如果您选择 with LOCK IN SHARE MODEbefore the INSERT,如果前一个事务已插入该记录但尚未提交,SELECT ... LOCK IN SHARE MODE则将阻塞,直到前一个事务完成。

So to reduce the chance of duplicate key errors, especially if you hold the locks for awhile while performing business logic before committing them or rolling them back:

因此,为了减少重复键错误的机会,特别是如果您在提交或回滚它们之前执行业务逻辑时持有锁一段时间:

  1. SELECT bar FROM FooBar WHERE foo = ? LOCK FOR UPDATE
  2. If no records returned, then
  3. INSERT INTO FooBar (foo, bar) VALUES (?, ?)
  1. SELECT bar FROM FooBar WHERE foo = ? LOCK FOR UPDATE
  2. 如果没有返回记录,则
  3. INSERT INTO FooBar (foo, bar) VALUES (?, ?)

回答by jva

On Oracle:

在甲骨文上:

Session 1

第一节

create table t (id number);
alter table t add constraint pk primary key(id);

SELECT *
FROM t
WHERE id = 1
FOR UPDATE;
-- 0 rows returned
-- this creates row level lock on table, preventing others from locking table in exclusive mode

Session 2

第二节

SELECT *
FROM t 
FOR UPDATE;
-- 0 rows returned
-- there are no problems with locking here

rollback; -- releases lock


INSERT INTO t
VALUES (1);
-- 1 row inserted without problems

回答by A-K

I wrote a detailed analysis of this thing on SQL Server: Developing Modifications that Survive Concurrency

我在SQL Server上写了一篇关于这件事的详细分析:Developing Modifications that Survive Concurrency

Anyway, you need to use SERIALIZABLE isolation level, and you really need to stress test.

无论如何,您需要使用SERIALIZABLE隔离级别,并且您确实需要进行压力测试。

回答by bobs

SQL Server only has the FOR UPDATEas part of a cursor.
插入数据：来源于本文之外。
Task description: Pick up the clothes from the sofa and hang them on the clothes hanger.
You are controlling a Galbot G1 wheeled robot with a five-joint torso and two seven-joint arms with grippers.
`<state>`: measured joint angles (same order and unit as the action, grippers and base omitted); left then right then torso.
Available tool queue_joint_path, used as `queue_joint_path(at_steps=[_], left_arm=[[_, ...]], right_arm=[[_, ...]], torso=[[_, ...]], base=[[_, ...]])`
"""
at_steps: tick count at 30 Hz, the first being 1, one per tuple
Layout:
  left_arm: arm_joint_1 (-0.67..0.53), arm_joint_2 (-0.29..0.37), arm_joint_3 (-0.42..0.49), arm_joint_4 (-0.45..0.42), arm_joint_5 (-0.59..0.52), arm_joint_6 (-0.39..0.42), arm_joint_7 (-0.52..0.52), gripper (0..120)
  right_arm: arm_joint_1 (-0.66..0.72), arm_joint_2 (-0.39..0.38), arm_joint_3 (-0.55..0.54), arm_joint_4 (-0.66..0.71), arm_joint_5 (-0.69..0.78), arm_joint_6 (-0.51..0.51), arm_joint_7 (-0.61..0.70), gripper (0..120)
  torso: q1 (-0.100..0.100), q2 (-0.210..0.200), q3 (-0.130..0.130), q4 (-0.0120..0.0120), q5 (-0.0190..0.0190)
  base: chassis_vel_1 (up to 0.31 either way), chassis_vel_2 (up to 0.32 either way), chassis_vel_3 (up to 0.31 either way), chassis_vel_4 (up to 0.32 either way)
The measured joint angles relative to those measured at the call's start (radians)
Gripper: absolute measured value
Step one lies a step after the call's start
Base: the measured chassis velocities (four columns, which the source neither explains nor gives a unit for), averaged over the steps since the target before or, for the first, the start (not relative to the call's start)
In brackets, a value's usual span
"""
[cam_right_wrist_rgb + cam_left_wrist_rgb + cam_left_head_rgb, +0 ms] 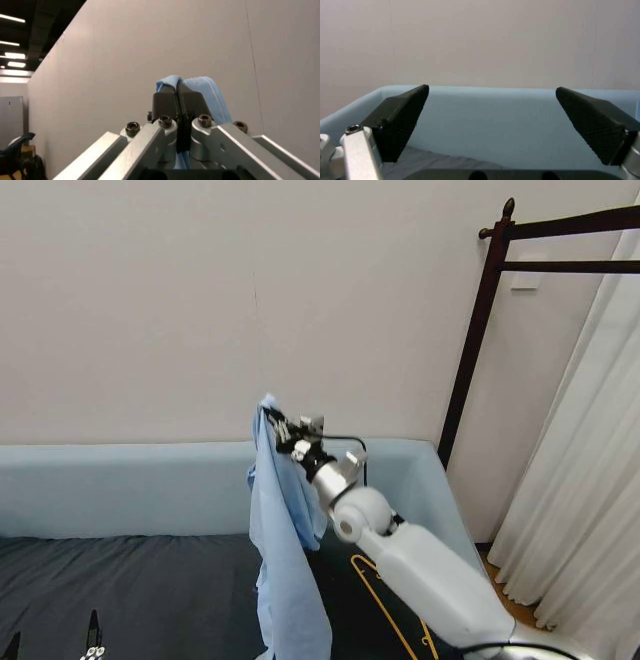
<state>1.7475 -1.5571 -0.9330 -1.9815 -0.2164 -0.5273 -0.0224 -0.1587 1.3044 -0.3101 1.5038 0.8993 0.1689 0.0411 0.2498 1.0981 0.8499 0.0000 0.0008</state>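
Sofa [120, 480]: pale blue back and arms with a dark seat. I place everything else from it.
Clothes rack [470, 350]: dark wooden post and rails standing past the sofa's right end, well apart from the load. My worry is the long carry, because a swinging cloth could catch the post before it clears the rail.
Curtain [580, 480]: white, also beyond the sofa's right end. I think a wide sweep of the arm could drag into it.
Light blue garment [285, 560]: lifted above the sofa's seat and hanging in a long fold in front of the backrest. I cannot tell whether its lower end is clear of the seat. If it is not, it may drag or snag as I move.
Right end effector [285, 430]: raised over the sofa's seat at about backrest height, pinched closed on the garment's top edge. The wrist view shows only a thin fold between the pads [165, 103], so a quick move could pull it free.
Left end effector [490, 123]: low over the sofa's seat, spread wide and holding nothing.
Yellow hanger [385, 600]: lying on the sofa's seat under the right arm. The hanging cloth could hook on it.
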Motion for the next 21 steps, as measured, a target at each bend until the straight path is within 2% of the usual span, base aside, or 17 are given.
queue_joint_path(at_steps=[6, 9, 12, 15, 18, 19, 20, 21], left_arm=[[-0.015, 0.013, 0.001, 0.018, -0.013, 0.002, 0.000, 100], [-0.034, 0.019, 0.014, 0.041, -0.015, 0.002, 0.001, 100], [-0.045, 0.022, 0.025, 0.056, -0.015, 0.002, 0.001, 100], [-0.056, 0.027, 0.035, 0.071, -0.015, 0.003, 0.001, 100], [-0.069, 0.041, 0.041, 0.084, -0.022, 0.003, 0.002, 100], [-0.072, 0.045, 0.042, 0.088, -0.024, 0.004, 0.003, 100], [-0.072, 0.045, 0.042, 0.088, -0.024, 0.004, 0.003, 100], [-0.074, 0.049, 0.043, 0.091, -0.026, 0.003, 0.003, 100]], right_arm=[[0.134, -0.003, 0.002, 0.022, 0.073, -0.014, 0.053, 0], [0.233, -0.005, 0.024, 0.080, 0.102, -0.044, 0.138, 0], [0.234, -0.015, 0.036, 0.096, 0.091, -0.046, 0.152, 0], [0.179, -0.057, 0.032, 0.120, 0.054, -0.047, 0.156, 0], [-0.021, -0.162, 0.005, 0.200, -0.058, -0.061, 0.161, 0], [-0.084, -0.186, 0.010, 0.221, -0.091, -0.069, 0.158, 0], [-0.084, -0.186, 0.010, 0.221, -0.091, -0.069, 0.158, 0], [-0.172, -0.212, 0.018, 0.246, -0.130, -0.083, 0.151, 0]], torso=[[0.000, 0.000, 0.000, -0.0004, 0.0001], [0.000, 0.000, 0.000, -0.0002, 0.0000], [0.000, 0.000, 0.000, 0.0001, -0.0001], [0.000, 0.000, 0.000, 0.0001, -0.0002], [0.000, 0.000, 0.000, -0.0004, 0.0005], [0.000, 0.000, 0.000, -0.0008, 0.0005], [0.000, 0.000, 0.000, -0.0008, 0.0005], [0.000, 0.000, 0.000, -0.0005, 0.0007]], base=[[0.000, 0.000, 0.000, 0.000], [0.000, 0.000, 0.000, 0.000], [0.000, 0.000, 0.000, 0.000], [0.000, 0.000, 0.000, 0.000], [0.000, 0.000, 0.000, 0.000], [0.000, 0.000, 0.000, 0.000], [0.000, 0.000, 0.000, 0.000], [0.000, 0.000, 0.000, 0.000]])
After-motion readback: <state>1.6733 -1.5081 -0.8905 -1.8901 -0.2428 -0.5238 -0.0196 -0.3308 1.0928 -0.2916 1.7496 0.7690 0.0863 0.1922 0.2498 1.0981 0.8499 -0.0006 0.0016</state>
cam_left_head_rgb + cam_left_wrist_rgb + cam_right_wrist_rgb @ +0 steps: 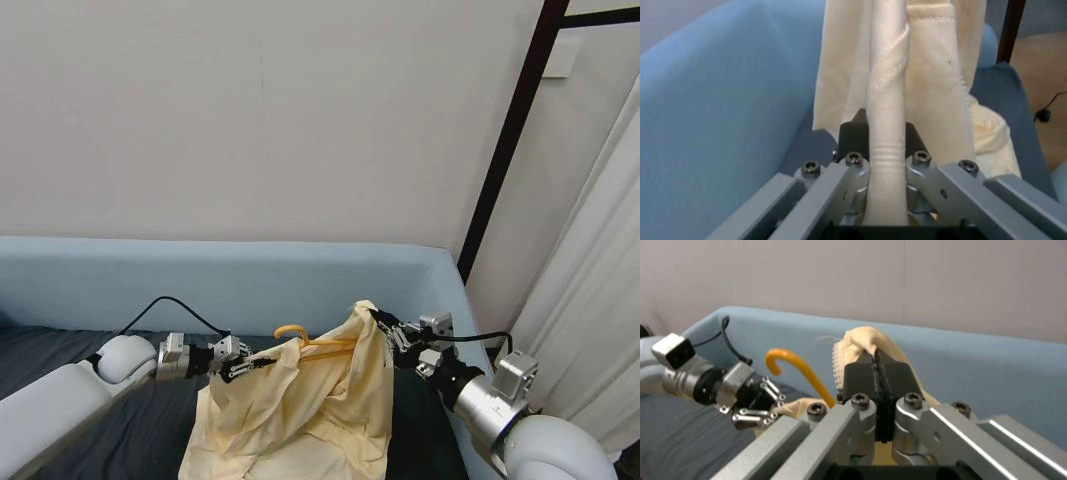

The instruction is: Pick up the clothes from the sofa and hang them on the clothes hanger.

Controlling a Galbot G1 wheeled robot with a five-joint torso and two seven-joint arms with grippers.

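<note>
two grippers are holding one pale yellow garment [300, 420] over the light blue sofa [200, 280].

item 1, garment: it is hanging between the two grippers, its highest corner sitting at the right gripper and its lower folds draping down onto the dark seat cushion [90, 440]. in the left wrist view a rolled band of the cloth [888, 100] is running straight out from the pads.

item 2, hanger [290, 332]: yellow-orange, its hook is sticking up out of the cloth between the two grippers, nearer the left one. in the right wrist view the hook [790, 365] is curving just beside the right gripper's pads, not touching them.

item 3, left gripper [245, 366]: the arm is reaching in low from the left, lying nearly level over the seat cushion, a black cable [170, 305] looping above its wrist. the jaws are pressing together on the rolled band [885, 165].

item 4, right gripper [385, 328]: the arm is stretching in from the lower right, angling up and leftward toward the sofa's back corner. the jaws are squeezing together [877, 375] on the garment's top edge.

item 5, surroundings: a black pole [505, 140] is leaning up against the plain wall [250, 110] beyond the sofa's right end, with a white curtain [590, 300] hanging to its right.
</note>
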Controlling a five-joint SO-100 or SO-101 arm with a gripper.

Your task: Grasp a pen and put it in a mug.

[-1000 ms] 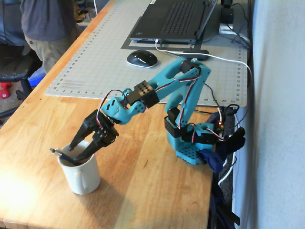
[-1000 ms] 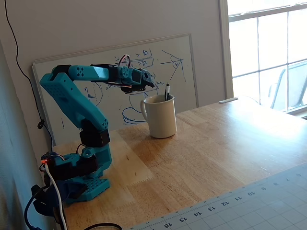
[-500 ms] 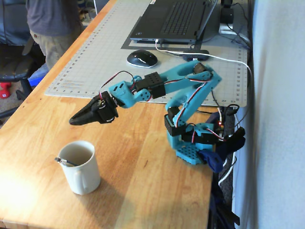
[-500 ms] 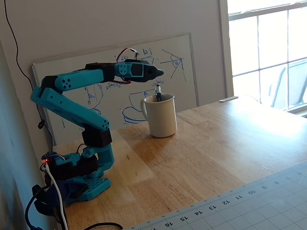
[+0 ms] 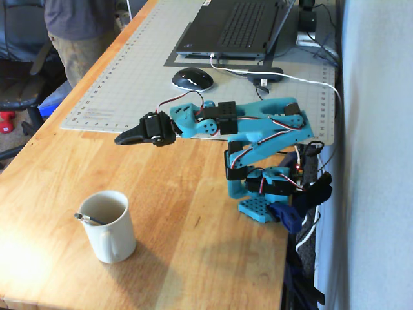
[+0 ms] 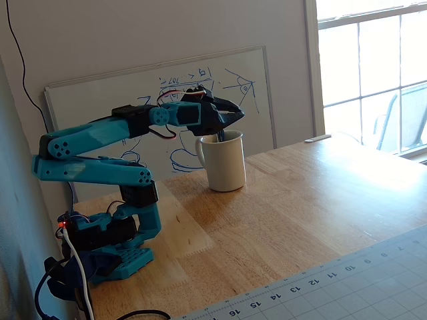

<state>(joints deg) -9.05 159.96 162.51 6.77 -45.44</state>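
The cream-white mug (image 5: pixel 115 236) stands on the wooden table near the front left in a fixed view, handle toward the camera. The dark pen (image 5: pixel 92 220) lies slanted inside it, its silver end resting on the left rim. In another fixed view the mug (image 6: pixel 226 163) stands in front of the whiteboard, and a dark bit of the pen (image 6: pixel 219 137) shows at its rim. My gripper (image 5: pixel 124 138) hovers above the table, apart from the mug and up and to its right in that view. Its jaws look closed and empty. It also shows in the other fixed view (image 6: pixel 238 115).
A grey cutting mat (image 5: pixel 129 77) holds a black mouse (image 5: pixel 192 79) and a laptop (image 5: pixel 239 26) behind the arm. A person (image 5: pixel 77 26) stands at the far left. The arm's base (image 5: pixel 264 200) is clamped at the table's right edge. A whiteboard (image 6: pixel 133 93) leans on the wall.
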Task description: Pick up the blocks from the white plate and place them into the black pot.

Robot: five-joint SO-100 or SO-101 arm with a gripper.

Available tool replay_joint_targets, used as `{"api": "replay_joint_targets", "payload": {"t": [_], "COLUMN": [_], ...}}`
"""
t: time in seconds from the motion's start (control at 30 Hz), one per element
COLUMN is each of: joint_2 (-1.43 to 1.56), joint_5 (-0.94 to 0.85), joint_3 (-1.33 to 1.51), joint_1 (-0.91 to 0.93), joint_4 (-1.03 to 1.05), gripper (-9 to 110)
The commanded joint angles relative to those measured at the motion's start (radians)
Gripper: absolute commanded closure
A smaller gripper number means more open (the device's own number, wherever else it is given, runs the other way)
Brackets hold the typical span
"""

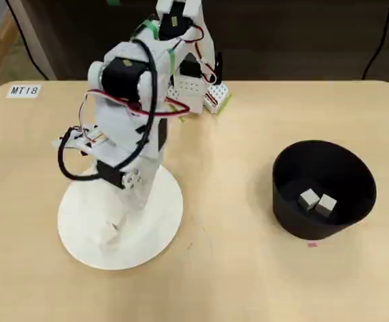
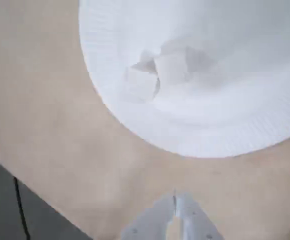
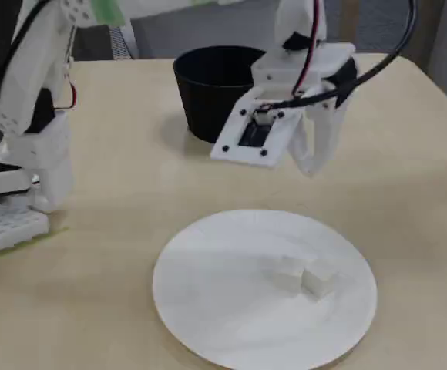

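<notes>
The white plate (image 1: pixel 87 235) lies at the table's left in the overhead view, under my arm. Two pale blocks sit side by side on it, seen in the wrist view (image 2: pixel 141 84) (image 2: pixel 172 67) and in the fixed view (image 3: pixel 287 271) (image 3: pixel 320 280). The black pot (image 1: pixel 285 201) stands at the right with two more blocks inside (image 1: pixel 308 198) (image 1: pixel 326 205). It also shows in the fixed view (image 3: pixel 208 100). My gripper (image 3: pixel 310 162) hangs above the table between pot and plate, tips down, shut and empty. In the wrist view its fingertips (image 2: pixel 175 210) meet just outside the plate's rim (image 2: pixel 235 125).
The arm's base (image 3: pixel 15 216) stands at the table's far edge in the overhead view (image 1: pixel 201 90). A label reading MT18 (image 1: pixel 24 90) sits at the back left corner. The table's edge and dark floor (image 2: pixel 15 215) show in the wrist view.
</notes>
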Motion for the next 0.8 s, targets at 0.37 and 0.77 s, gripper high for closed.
{"api": "replay_joint_targets", "payload": {"t": [0.37, 0.77], "joint_2": [-0.140, -0.184], "joint_5": [0.040, 0.003], "joint_3": [-0.048, -0.049], "joint_1": [0.035, 0.112], "joint_4": [-0.035, -0.094], "gripper": [80, 75]}}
And, it only applies to UPDATE statements that are associated with the current row in the cursor.

SQL Server 只有FOR UPDATE作为游标的一部分。而且,它仅适用于与游标中的当前行相关联的 UPDATE 语句。

So, the FOR UPDATEhas no relationship with INSERT. Therefore, I think your answer is that it's not applicable in SQL Server.

所以, 与FOR UPDATE没有关系INSERT。因此,我认为您的答案是它不适用于 SQL Server。

Now, it may be possible to simulate the FOR UPDATEbehavior with transactions and locking strategies. But, that may be more than what you're looking for.

现在,可以FOR UPDATE使用事务和锁定策略来模拟行为。但是,这可能比您想要的更多。